Teras pondok tersebut sudah rapi dengan deretan kursi. Ada
sebuah terpal berukuran sedang membentang di depannya, hal itu dimaksudkan
untuk bisa menampung semua peserta diskusi yang diperkirakan tidak akan cukup
bila mangandalkan teras saja. Di bawah terpal itu juga tersedia banyak kursi.
Saat itu, peserta yang hadir hanya Isko selaku Ketua OMK Paroki St. Simon
Petrus Tarus. Dia sedang asyik berbincang dengan sang empunya pondok, Gusty,
lalu ada juga narasumber utama, Maksimus
Masan Kian. Tidak lama kemudian tiba juga narasumber tambahan, Saverinus Suhardin. Menyusul Suster Lenchy
dari Biara Osiloa dan rekan-rekan OMK lainnya.

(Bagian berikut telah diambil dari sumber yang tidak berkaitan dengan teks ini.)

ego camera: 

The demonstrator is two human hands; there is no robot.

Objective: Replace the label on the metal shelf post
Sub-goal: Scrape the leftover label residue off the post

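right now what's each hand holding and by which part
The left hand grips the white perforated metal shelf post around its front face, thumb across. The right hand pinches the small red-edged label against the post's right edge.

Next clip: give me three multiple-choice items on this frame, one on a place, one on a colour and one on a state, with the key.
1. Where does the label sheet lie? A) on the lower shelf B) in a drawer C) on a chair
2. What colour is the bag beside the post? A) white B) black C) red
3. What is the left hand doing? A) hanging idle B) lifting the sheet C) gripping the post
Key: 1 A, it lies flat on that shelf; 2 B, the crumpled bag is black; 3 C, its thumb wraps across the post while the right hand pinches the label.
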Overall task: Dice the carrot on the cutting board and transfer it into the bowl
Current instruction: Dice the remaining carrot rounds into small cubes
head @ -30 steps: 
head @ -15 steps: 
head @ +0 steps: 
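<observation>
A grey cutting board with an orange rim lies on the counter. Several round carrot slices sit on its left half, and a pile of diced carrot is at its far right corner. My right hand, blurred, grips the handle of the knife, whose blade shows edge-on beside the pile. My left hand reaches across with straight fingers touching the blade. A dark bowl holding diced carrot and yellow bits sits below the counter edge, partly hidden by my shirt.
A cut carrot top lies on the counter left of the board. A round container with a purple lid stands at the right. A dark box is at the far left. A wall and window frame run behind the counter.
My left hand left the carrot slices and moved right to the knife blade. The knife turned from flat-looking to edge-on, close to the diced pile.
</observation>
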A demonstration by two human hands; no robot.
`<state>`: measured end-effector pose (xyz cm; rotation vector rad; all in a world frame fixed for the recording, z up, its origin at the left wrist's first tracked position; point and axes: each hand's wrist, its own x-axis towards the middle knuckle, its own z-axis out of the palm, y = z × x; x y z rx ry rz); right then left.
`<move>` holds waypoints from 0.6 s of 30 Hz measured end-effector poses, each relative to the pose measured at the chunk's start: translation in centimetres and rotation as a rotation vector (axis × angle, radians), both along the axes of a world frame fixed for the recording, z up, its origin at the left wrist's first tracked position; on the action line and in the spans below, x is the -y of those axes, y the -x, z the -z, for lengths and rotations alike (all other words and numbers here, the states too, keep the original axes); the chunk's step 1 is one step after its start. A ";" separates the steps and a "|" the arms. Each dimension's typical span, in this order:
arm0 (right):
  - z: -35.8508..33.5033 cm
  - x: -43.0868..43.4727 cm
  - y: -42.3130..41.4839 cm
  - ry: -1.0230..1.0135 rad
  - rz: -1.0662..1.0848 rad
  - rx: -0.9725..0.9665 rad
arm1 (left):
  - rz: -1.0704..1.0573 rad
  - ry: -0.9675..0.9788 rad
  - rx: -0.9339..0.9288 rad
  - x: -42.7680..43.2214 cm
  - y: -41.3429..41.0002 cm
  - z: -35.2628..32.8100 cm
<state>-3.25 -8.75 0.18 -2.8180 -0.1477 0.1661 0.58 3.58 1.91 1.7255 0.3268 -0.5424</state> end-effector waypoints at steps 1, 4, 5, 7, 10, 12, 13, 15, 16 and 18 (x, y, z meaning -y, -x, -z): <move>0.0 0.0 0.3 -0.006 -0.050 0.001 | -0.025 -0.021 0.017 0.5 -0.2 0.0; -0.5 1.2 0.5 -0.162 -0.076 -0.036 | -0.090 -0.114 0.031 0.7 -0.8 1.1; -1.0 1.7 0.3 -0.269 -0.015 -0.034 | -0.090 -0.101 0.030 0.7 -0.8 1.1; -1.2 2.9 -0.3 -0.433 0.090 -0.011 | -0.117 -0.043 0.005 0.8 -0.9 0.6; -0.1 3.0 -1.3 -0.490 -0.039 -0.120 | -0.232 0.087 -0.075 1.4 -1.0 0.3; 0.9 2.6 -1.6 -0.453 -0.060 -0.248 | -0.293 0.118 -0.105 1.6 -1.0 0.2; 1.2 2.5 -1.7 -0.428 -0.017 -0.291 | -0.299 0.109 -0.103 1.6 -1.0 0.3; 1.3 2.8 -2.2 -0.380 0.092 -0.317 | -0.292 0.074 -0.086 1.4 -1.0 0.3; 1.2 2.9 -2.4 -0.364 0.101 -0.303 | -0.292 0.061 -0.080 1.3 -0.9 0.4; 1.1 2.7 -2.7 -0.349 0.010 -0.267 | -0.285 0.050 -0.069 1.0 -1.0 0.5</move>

Sekitar pukul 18.00, molor satu jam dari yang
ditetapkan, acara yang diprakarsai oleh pengurus OMK Wilayah VII, St. Agustinus
Paroki St. Simon Petrus Tarus-Kupang dan didukung sepenuhnya oleh orang tua atau umat KUB setempat, akhirnya bisa
dimulai juga.
Gusty, selaku tuan rumah dan tim penggagas
kegiatan, dipercayakan juga sebagai pemandu acara diskusi sore itu. Dalam
pengantar acaranya, Gusty memaparkan
berbagai realitas tentang perkembangan terknologi informasi dan komunikasi (TIK)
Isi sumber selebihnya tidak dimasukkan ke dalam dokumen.